[Records excerpted from a collection]
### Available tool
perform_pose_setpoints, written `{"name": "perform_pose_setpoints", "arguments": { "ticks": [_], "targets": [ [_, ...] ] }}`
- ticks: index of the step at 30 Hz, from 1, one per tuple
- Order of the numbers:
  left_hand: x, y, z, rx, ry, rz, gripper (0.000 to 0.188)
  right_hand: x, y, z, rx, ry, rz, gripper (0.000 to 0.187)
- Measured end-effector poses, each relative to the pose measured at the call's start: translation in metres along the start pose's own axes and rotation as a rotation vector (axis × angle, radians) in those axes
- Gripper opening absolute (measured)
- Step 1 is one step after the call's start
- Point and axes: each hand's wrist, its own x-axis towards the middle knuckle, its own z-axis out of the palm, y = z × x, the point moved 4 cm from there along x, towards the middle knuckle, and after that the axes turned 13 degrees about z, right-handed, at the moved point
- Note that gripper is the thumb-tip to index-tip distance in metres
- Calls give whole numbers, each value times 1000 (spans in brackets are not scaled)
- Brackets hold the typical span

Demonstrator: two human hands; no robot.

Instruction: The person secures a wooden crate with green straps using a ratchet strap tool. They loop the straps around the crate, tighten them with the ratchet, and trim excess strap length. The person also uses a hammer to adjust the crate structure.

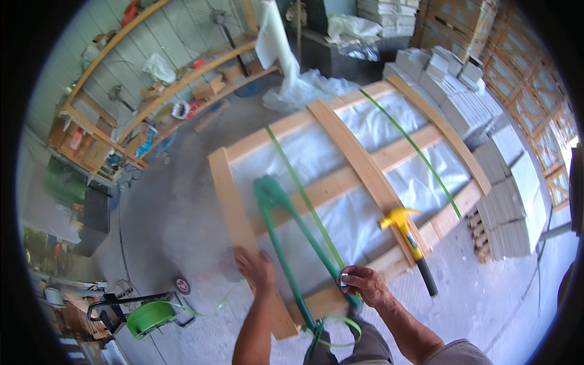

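A wooden crate (340,125) wrapped in clear plastic film stands before me, with green straps (410,143) running across its top. My right hand (368,286) pinches a small shiny metal strapping seal (344,280) beside the near end of the left strap. At the crate's near left edge is my left hand (255,267), slightly blurred, fingers apart with nothing seen in them; whether it touches the wood I cannot tell. Between my hands, a long-handled green crimper (283,243) lies on the crate. A yellow claw hammer (406,237) with a black grip rests at the right.
A green strap reel (149,317) on a wheeled black cart stands at lower left, with loose strap trailing from it. Stacked pale slabs (508,188) crowd the crate's right side. Wooden shelving (182,85) lines the far left wall. Plastic sheeting (310,88) lies behind the crate.
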Motion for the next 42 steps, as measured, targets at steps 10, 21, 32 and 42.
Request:
{"name": "perform_pose_setpoints", "arguments": {
  "ticks": [10,21,32,42],
  "targets": [
    [-27,-16,-26,-124,-39,97,64,-133,186,-3,148,230,273,26],
    [-367,17,-66,-1396,-1027,-31,22,-156,239,36,-108,233,82,25],
    [-375,35,-53,-820,-612,568,16,-159,248,19,-145,377,315,33],
    [-354,62,-17,-905,-564,638,17,-129,241,-17,0,306,419,35]
  ]
}}
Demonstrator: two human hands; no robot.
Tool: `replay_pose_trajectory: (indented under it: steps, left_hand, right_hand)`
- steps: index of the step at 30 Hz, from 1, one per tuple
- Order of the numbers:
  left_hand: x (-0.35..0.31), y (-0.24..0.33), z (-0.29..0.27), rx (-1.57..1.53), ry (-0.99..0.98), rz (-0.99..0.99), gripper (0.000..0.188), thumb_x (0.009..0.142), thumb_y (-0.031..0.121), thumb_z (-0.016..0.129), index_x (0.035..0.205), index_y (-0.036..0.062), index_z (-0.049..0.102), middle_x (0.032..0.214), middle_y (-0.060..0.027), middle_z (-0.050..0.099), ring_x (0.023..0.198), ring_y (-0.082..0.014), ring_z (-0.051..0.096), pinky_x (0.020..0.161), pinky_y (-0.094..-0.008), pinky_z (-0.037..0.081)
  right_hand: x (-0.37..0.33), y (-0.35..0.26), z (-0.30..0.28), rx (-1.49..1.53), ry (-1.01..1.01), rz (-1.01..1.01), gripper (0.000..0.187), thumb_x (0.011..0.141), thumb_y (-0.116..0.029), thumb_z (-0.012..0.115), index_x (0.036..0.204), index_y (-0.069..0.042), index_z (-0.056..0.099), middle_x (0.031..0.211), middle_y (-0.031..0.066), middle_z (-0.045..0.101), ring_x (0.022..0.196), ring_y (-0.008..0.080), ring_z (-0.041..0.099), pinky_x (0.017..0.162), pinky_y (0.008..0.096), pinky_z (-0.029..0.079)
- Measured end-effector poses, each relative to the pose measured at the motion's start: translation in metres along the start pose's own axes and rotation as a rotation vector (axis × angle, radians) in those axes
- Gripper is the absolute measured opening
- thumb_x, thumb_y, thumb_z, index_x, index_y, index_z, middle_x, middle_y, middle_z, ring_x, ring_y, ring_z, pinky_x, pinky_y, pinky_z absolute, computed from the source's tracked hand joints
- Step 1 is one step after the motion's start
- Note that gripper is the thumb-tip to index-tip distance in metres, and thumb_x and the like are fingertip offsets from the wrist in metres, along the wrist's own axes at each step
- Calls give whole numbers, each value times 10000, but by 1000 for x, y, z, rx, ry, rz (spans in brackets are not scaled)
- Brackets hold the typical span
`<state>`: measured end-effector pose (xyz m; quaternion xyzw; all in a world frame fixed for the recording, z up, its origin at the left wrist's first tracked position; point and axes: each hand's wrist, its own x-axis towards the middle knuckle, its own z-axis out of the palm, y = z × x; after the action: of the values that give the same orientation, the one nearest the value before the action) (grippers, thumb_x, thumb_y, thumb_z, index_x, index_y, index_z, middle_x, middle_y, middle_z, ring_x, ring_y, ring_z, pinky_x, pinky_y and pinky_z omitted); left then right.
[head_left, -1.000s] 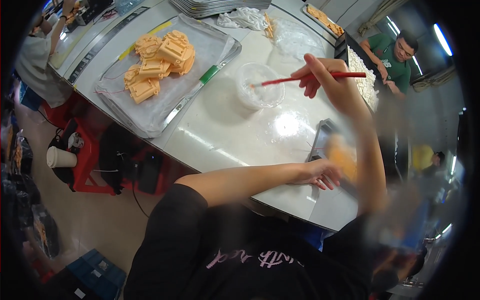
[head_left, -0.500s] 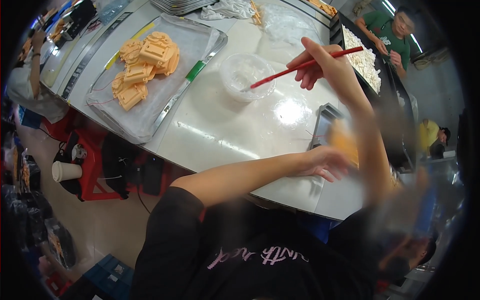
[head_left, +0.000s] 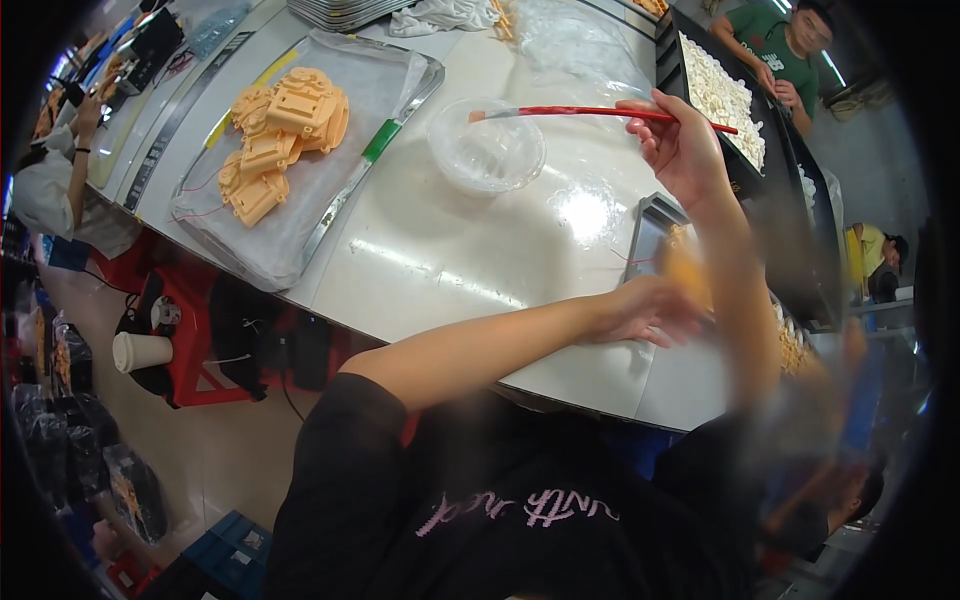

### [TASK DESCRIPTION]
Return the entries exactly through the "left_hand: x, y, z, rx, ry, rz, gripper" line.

### [RESPONSE AREA]
### Available tool
perform_pose_setpoints, written `{"name": "perform_pose_setpoints", "arguments": { "ticks": [_], "targets": [ [_, ...] ] }}`
- ticks: index of the step at 30 Hz, from 1, one per tuple
- Order of the numbers:
  left_hand: x, y, z, rx, ry, rz, gripper (0.000 to 0.188)

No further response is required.